Select, from the data, each line where "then" occurs.

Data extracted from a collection
======
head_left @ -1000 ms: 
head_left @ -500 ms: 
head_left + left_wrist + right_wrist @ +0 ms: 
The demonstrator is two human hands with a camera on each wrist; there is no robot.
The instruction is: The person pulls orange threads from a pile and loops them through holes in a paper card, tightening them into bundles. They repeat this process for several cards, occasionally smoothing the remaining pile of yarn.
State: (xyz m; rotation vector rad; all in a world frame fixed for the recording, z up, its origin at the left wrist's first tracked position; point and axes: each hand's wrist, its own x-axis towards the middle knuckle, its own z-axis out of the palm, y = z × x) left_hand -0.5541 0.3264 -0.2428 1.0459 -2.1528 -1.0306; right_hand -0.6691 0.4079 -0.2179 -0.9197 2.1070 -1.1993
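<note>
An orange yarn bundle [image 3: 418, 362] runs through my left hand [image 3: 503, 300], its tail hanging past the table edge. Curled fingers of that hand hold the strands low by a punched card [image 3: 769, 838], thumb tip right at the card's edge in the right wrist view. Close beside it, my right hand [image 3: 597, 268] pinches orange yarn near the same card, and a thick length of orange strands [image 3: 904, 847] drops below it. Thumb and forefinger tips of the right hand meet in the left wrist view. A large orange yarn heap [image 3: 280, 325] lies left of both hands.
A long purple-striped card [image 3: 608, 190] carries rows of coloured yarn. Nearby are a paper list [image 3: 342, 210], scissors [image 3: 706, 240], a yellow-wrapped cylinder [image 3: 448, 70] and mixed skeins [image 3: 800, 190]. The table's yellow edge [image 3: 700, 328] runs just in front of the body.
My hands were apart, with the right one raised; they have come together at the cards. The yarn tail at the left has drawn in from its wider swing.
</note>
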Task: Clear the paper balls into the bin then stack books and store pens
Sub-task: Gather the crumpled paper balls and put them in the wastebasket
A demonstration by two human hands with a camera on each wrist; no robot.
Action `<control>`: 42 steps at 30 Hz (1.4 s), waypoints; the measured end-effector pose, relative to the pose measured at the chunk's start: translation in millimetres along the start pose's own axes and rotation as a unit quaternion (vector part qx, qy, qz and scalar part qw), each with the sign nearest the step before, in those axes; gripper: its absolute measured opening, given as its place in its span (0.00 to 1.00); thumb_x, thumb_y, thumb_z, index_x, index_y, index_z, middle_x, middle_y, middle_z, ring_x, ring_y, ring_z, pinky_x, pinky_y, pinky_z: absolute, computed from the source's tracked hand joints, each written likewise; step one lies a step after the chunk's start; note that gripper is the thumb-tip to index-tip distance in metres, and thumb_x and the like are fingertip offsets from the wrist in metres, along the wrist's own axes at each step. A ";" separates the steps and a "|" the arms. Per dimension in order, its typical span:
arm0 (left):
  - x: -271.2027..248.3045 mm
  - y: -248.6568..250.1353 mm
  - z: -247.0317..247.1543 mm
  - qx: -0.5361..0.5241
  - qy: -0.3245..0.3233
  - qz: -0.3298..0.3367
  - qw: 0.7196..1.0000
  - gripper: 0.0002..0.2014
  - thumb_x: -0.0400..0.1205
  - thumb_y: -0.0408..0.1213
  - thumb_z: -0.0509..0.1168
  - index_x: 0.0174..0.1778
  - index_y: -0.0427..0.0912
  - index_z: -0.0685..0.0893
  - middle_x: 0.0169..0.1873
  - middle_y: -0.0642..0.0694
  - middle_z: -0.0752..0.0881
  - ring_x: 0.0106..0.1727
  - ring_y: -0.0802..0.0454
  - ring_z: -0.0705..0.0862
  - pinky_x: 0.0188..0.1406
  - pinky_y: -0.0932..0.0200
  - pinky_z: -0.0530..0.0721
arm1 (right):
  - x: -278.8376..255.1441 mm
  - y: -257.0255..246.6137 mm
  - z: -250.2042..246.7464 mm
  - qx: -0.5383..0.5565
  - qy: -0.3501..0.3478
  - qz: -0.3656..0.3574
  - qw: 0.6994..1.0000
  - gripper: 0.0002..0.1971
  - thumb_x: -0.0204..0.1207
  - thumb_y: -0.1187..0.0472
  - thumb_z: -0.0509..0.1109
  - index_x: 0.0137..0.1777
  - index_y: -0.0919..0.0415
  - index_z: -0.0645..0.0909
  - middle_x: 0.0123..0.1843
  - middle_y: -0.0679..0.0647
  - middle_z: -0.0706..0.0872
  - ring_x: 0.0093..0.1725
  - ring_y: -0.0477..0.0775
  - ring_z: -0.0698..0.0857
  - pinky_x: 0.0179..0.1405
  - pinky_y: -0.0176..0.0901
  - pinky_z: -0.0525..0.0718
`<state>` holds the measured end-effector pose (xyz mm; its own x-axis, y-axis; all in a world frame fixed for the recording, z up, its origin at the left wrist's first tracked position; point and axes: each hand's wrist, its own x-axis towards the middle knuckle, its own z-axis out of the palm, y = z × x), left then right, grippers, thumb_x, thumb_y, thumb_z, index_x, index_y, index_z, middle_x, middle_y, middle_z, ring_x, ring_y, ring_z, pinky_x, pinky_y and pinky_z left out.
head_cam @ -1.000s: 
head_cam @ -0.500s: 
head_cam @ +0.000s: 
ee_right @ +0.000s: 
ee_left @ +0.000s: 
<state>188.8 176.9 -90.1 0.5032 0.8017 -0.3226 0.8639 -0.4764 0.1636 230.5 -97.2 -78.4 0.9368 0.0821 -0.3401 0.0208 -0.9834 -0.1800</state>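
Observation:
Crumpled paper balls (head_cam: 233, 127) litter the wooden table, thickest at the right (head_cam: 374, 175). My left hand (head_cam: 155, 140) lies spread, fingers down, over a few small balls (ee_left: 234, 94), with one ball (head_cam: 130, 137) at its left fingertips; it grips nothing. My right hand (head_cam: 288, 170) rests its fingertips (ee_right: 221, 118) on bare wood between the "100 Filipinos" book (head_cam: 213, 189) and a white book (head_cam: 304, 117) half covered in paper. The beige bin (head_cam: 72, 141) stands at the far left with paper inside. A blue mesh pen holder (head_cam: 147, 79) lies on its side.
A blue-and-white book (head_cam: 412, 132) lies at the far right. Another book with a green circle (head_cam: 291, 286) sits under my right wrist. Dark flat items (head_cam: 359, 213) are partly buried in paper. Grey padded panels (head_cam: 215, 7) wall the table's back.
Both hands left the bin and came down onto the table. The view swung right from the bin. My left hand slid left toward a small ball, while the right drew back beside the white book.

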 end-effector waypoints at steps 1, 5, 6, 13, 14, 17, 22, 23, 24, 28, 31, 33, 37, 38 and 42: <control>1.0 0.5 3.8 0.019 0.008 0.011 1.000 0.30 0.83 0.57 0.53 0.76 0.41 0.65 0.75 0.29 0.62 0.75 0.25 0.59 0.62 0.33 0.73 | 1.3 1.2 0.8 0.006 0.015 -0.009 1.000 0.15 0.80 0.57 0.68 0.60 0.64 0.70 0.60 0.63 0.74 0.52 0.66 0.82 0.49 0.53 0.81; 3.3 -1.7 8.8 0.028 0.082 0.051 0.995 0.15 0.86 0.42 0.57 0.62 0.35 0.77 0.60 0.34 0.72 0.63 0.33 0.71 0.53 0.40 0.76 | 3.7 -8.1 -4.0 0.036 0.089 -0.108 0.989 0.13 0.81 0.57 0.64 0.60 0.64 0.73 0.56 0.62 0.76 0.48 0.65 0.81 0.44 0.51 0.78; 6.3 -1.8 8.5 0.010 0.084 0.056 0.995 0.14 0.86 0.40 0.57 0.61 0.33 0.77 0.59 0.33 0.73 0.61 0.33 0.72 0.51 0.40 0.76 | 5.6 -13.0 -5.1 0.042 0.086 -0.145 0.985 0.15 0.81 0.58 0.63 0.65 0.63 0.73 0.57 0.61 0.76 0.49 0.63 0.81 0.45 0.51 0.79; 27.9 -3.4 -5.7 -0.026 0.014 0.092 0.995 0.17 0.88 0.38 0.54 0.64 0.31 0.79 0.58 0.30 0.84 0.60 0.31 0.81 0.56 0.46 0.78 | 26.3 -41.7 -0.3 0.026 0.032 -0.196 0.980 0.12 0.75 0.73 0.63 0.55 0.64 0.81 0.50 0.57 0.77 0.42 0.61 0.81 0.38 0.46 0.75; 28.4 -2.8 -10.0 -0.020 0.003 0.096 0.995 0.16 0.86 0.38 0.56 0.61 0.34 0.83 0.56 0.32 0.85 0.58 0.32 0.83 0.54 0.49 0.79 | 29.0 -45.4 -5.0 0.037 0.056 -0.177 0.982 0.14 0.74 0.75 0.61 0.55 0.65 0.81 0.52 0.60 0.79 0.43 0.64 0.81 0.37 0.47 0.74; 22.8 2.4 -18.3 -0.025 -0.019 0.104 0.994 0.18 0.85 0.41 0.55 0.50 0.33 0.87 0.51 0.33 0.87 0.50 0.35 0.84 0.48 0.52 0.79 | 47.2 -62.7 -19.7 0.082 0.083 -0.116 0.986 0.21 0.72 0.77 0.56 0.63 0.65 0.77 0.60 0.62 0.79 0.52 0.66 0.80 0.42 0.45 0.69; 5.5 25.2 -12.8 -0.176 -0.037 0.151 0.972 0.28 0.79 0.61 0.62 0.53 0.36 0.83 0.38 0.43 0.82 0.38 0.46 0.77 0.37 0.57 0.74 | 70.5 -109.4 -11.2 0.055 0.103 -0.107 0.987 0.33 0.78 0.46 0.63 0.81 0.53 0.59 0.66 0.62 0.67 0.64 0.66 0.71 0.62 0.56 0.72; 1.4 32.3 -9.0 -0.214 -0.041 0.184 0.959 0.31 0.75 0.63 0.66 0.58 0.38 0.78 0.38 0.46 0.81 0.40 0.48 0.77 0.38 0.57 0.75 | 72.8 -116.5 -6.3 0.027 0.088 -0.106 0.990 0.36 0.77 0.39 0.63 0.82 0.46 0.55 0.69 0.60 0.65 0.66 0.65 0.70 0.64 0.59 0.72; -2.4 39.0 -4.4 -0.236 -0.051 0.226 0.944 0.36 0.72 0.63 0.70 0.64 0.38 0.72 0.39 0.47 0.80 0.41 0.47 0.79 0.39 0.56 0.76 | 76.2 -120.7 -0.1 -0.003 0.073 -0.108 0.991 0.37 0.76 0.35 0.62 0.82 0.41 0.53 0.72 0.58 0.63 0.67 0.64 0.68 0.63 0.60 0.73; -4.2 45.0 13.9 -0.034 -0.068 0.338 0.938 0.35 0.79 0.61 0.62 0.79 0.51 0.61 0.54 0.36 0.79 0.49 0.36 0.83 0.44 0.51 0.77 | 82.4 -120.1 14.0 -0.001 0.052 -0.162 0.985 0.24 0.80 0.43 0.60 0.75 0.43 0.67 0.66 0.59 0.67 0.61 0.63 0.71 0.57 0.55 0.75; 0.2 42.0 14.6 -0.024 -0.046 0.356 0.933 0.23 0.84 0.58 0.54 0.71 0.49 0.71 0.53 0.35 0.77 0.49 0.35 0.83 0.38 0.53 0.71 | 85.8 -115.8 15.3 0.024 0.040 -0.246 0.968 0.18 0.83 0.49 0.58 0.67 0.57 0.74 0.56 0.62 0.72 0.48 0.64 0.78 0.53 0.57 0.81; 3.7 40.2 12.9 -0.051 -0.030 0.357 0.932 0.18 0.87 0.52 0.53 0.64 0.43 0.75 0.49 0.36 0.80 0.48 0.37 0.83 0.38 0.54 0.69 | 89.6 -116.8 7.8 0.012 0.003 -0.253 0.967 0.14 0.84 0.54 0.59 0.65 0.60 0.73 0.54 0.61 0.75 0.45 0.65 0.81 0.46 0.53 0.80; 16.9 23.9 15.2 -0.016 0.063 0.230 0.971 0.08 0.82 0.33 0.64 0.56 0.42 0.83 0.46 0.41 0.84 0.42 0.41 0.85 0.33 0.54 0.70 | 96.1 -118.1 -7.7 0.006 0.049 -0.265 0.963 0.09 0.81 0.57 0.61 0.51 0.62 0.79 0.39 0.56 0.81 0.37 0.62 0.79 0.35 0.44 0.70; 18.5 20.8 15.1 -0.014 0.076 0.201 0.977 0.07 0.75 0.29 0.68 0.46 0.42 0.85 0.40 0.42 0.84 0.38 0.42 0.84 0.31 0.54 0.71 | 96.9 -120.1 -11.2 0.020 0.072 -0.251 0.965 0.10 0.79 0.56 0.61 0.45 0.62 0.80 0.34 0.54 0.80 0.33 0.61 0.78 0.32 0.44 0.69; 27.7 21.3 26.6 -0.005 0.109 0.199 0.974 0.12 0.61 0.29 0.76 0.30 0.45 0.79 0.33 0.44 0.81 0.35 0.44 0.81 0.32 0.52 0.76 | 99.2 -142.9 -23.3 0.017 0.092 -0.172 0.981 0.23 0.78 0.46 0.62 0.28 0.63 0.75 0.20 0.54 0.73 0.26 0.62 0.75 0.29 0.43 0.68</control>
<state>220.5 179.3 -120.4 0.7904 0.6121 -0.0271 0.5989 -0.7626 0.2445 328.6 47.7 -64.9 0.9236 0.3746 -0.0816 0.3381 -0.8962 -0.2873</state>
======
**Answer to this problem**.
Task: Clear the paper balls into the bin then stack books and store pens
`<state>` holds the measured end-effector pose (xyz mm; its own x-axis, y-axis; all in a world frame fixed for the recording, z up, its origin at the left wrist's first tracked position; point and axes: each hand's wrist, its own x-axis towards the middle knuckle, its own z-axis out of the palm, y = z × x), left then right, grippers, thumb_x, thumb_y, thumb_z, index_x, index_y, index_z, middle_x, middle_y, middle_z, ring_x, ring_y, ring_z, pinky_x, pinky_y and pinky_z left out.

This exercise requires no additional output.